[Opening Recorded data section]
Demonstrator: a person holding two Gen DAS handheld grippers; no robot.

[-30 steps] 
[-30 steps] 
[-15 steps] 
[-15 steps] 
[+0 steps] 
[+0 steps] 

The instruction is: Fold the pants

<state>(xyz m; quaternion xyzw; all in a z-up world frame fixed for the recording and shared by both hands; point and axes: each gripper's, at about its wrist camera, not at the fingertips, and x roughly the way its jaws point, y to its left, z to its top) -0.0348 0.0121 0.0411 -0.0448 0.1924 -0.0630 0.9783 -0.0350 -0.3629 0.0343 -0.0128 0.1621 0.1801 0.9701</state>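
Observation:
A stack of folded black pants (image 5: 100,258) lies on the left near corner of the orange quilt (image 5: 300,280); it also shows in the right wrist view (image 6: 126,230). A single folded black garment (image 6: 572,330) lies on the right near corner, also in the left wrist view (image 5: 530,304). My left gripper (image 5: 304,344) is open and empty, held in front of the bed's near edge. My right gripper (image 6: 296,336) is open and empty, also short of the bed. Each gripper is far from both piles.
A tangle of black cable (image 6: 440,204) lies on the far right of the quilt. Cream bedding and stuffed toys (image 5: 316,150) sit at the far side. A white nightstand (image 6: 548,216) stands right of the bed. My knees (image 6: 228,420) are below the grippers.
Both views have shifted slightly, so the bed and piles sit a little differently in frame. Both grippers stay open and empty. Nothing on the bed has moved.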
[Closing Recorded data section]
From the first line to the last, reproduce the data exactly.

Demonstrator: a person holding two Gen DAS handheld grippers; no robot.

[-30 steps] 
[-30 steps] 
[-15 steps] 
[-15 steps] 
[+0 steps] 
[+0 steps] 

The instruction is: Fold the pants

<state>(xyz m; quaternion xyzw; all in a z-up world frame fixed for the recording and shared by both hands; point and axes: each gripper's, at about its wrist camera, not at the fingertips, and x roughly the way its jaws point, y to its left, z to its top) -0.0348 0.0121 0.0411 -0.0448 0.1924 -0.0630 0.9783 -0.0350 -0.3629 0.0343 -0.0128 0.1621 0.1801 0.9701</state>
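Observation:
A stack of folded black pants (image 5: 100,258) lies on the left near corner of the orange quilt (image 5: 300,280); it also shows in the right wrist view (image 6: 126,230). A single folded black garment (image 6: 572,330) lies on the right near corner, also in the left wrist view (image 5: 530,304). My left gripper (image 5: 304,344) is open and empty, held in front of the bed's near edge. My right gripper (image 6: 296,336) is open and empty, also short of the bed. Each gripper is far from both piles.
A tangle of black cable (image 6: 440,204) lies on the far right of the quilt. Cream bedding and stuffed toys (image 5: 316,150) sit at the far side. A white nightstand (image 6: 548,216) stands right of the bed. My knees (image 6: 228,420) are below the grippers.
Both views have shifted slightly, so the bed and piles sit a little differently in frame. Both grippers stay open and empty. Nothing on the bed has moved.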

This output is now complete.